In terms of full-year performance guidance, Dollar Tree expects net sales for the full year to be 30.6 billion to 30.9 billion US dollars, compared to the previous forecast of 31 billion to 32 billion US dollars; the adjusted EPS for the full year is expected to be 5.2 to 5.6 US dollars, and the previous forecast was 6.5 to 7.0 US dollars. Dollar Tree's share price plummeted 22% after the financial report was announced. The company's chief financial officer said that the reduction in sales guidance for the whole year is mainly due to macroeconomic pressure having an increasing impact on the purchasing behavior of middle- and high-income customers, and the company's sales are weakening, especially in terms of sales of non-essential consumer goods.

Earlier, retail discount giant Dollar General revealed second-quarter results that were not as good as market expectations. The company also drastically lowered its full-year results guidance, causing its stock price to plummet by more than 30%, the biggest one-day decline in history.
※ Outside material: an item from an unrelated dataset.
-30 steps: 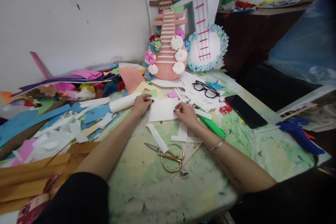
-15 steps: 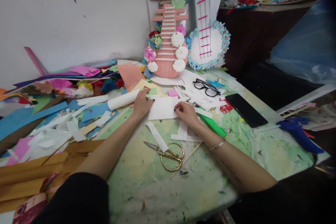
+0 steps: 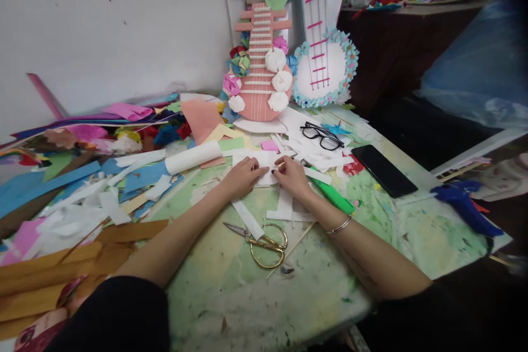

Dollar General has more than 0.02 million stores, mainly in rural towns. More than 60% of the company's sales come from households with an annual income of less than $35,000. Dollar General shows that rising prices, weak job markets, and rising interest rates are putting pressure on low-income customers. The company's CEO Todd Vasos said in an analyst conference call that more than 60% of customers reported that due to rising prices, they had to make sacrifices to buy basic necessities. Consumers are also paying more in terms of rent, utilities, health care, etc.

Edit/Rocky

The translation is provided by third-party software.